To be sure, Thompson and McCain have some significant differences on policy. McCain, for example, opposed Bush's income-tax cut proposals in 2001, infuriating the party's base. Thompson backed them. The Tennessee senator did not join some of McCain's bills with Democrats, such as his effort to create a "patients bill of rights."

And if McCain is acknowledged to be an energetic legislator, Thompson had few signature accomplishments. At times, he seemed not to enjoy politics and sometimes griped about the long hours in the Senate. When he decided against running for reelection in 2002, he told the Tennessean newspaper, "All kinds of opportunities are out there . . . without having someone else determine your schedule every day, and not have to sit around at 10 o'clock at night over some Senate resolution that shouldn't be on the floor anyway."

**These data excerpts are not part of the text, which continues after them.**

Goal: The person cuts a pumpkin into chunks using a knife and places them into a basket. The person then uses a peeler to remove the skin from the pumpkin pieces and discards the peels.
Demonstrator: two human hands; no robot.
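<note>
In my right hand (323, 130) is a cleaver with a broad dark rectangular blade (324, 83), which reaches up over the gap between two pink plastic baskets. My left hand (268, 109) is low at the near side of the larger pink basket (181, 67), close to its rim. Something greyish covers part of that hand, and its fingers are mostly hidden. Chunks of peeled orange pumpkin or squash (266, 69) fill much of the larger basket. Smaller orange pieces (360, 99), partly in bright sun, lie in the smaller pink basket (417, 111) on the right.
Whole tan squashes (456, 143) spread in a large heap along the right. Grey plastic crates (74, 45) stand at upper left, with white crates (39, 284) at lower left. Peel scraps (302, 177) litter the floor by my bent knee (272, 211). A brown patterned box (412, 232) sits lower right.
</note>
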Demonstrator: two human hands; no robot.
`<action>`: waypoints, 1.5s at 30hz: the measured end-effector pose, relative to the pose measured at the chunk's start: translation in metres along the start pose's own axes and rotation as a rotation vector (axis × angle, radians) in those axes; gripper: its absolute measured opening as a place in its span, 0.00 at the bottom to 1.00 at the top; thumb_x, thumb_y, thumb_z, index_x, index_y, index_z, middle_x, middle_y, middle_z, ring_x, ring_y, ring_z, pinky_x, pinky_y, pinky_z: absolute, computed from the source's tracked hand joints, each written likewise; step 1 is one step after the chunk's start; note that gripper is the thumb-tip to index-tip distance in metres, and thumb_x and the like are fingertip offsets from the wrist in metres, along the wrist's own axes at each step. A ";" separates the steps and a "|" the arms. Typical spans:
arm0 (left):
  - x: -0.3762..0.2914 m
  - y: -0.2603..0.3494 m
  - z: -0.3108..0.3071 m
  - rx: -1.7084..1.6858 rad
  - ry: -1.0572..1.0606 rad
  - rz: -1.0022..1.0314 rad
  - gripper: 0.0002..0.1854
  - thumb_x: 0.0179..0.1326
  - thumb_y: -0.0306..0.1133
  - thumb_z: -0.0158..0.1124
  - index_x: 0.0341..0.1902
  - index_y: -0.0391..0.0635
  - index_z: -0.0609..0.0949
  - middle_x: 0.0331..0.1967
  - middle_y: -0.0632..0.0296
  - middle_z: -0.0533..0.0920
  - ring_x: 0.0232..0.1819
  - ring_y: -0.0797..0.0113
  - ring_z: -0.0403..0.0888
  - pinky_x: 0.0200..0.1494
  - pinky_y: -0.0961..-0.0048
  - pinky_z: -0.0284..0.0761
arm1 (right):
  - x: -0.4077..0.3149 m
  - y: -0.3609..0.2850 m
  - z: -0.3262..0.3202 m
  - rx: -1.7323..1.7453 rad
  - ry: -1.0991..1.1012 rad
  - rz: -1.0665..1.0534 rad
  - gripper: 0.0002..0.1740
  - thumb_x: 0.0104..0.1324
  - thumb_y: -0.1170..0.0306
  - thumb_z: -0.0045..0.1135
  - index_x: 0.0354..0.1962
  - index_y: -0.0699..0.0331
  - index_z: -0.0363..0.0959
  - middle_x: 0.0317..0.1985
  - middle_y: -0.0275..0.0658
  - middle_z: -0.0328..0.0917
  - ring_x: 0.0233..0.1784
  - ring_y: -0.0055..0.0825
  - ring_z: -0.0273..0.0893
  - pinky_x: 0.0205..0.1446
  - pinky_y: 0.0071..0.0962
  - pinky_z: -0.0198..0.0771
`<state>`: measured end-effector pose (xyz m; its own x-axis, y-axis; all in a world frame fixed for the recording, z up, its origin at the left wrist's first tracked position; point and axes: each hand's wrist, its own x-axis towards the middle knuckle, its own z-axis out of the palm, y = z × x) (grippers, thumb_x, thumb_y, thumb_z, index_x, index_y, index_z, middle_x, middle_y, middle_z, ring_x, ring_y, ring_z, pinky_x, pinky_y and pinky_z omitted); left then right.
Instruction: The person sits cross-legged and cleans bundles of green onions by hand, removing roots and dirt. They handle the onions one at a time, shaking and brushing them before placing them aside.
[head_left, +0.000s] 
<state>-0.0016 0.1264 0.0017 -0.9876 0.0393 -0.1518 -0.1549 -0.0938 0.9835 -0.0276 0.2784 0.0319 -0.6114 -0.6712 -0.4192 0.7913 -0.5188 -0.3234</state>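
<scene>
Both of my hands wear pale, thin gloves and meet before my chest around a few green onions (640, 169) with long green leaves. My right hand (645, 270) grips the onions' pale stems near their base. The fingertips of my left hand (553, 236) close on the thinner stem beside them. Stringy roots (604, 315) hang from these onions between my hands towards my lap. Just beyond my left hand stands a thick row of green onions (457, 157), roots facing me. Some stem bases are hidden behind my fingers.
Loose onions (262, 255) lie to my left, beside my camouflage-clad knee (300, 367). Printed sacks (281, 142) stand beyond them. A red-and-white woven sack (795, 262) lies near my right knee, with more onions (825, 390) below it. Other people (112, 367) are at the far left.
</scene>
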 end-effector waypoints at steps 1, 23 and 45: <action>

Those kinds of complaints have led some to quietly question whether Thompson has the drive to run for president. Rep. Mark Souder (R-Ind.) said, "Not getting in early raises questions about his passion."

His supporters brush aside such concerns, noting Thompson's victories in two Senate campaigns and his years as chairman of the Governmental Affairs Committee. "Fred Thompson is a slow-talking, slow-moving Southern guy," said Burson Snyder, who served as Thompson's spokeswoman. But "there were a lot of nights where he was burning the midnight oil."

Now, Thompson appears to be moving gradually toward answering the question he posed when he was mentioned as a potential 2000 White House contender.

"Why would one want to run for president? That's the real question," he said. "Not, why does one not run for president?"
 
Good enough

I will vote for Fred Thompson if he runs.

I haven't voted for any Republican/conservative candidate since Mr. Bush ran against Mr. Clinton, because I refuse to participate in a farce.

I say again. If Fred Thompson runs, he is my man.
 
Look at you guys, Fred Thompson has a voting record slightly to the left of McCain another moderate.
__________________
And I mean it.

WRONG! Do a little more homework.
 
Does this look like a conservative to you?

Voted YES on prioritizing national debt reduction below tax cuts. (Apr 2000)
Voted NO on 1998 GOP budget. (May 1997)
Voted NO on removing common goods from national security export rules. (Sep 2001)
Voted YES on banning “soft money” contributions and restricting issue ads. (Mar 2002)
Voted YES on favoring 1997 McCain-Feingold overhaul of campaign finance. (Oct 1997)
Voted YES on funding for National Endowment for the Arts. (Aug 1999)
Voted YES on welfare block grants. (Aug 1996)
 
The Ron "vs" Fred reminds me of California's Gov race with Arnold "vs" Tom McClintock. In the end the GOP voters went for fame and "personality" over principle.....and wow surprise a moderate was born.
Not a valid analogy. Fred was a successful lawyer who did a couple of bit parts in movies. I personally know other trial lawyers who have small part done acting in major movies. Fred spent several years in the Senate and then retired. In retirement, he does a very small TV role. Acting is a sideline; he's more conservative that most in the current field and is reluctantly considering answering the call from the "Right" for help.
 
Right you are Bowman. The problem is not that Fred is not the biggest conservative in the race. The problem is he is more conservative than everyone but Paul and Brownback. Both of whom are unlikely to get elected. Many of those running (including the frontrunners) are RINOs.
 
Thanks Titan6, you've convinced me.....

Yep, looks like Fred's a classic southern conservative, and yep, he will be getting my vote unless something much better comes along. The chance of that happening at this point.....

Nil.

I like Brownback, but the guy is unelectable. Lets see where the polls stand in eight months, and if Thompson is the man who stands to have a chance at beating Guiliani et al., you bet he has my vote.
 
Fred is easily the most conservative nominee if he enters. He also has the whole "gravitas" thing going which will help him immensely with the sheeple. I'd love to see what he'd do to Barack Hussein Obama and Hillary Rodham Clinton in a debate.